Только Михайла и Марья без радости, с тяжелым сердцем, вошли в Церковь. Еще на селе им показалось, что парень во дворе у родных, которому они сдали лошадь, смотрит на них подозрительно. Не могли они отвечать никому, кто здоровался с ними, не смели никому глядеть в глаза, не смели пройти вперед и остановились неподалеку от дверей.
Прямо перед ними был алтарь. Много свечей пылало перед местными иконами, к ним прибавлялись все новые, а они не смели и подать на свечу. Михайла тосковал по сынишке, а Марья терзалась жгучим раскаянием.
Ей чудилась другая женщина, мать Николки, и эта женщина смотрела на нее неотступно грустными глазами, и в ушах Марьи слышался ужасный шепот: ‘Что ты с ним сделала?’
Служба шла. Отчитали шестопсалмие, открылись потом царские врата, притч вышел к иконе на середину Церкви, и раздалось величание родившемуся Младенцу. Потом пошли кадить в алтарь, и голоса детей из сельской школы тихо и стройно стали повторять слова величания. В это время Марья, широко раскрытыми глазами смотревшая вперед, дернула мужа.
— Видишь, — сказала она, чуть не задыхаясь, — Николки душенька по Церкви ходит.
— Вижу, отозвался Михайла.
Действительно, Николка в старом полушубке и валенках, держал в руках старый картузишко, видимо, только для Михайлы и Марьи, ходил по Церкви. Он шел за священником, входил за ним в алтарь, вышел назад и пошел за ним по Церкви. И, когда священник, недалеко от Михайлы и Марьи, покадил в их сторону, шедший за священником Николка, низко им поклонился.

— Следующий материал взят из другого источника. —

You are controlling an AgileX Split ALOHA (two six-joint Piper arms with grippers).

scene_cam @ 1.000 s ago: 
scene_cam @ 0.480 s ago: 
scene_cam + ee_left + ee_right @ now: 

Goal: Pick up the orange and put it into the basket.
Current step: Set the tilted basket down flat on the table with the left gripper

— Поедем домой. Мочи нет моей, — шепнула Марья мужу, и они вышли из Церкви и поехали домой другим путем.
Не смела Марья молиться, но в уме ее стояла одна мысль, — что Бог велик и что Он мог бы сделать так, как будто ничего этого не было. С сокрушенною душой, сознавая себя последнею из грешниц, входила она в избу. Лампада теплилась перед иконой Скорбящей и образами в золотых бумажках. На лавке под образами тихо спал в полушубке, картузишке и валенках живой, невредимый Николка…
А по всей вселенной всю ту ночь ходила великая Божия сила.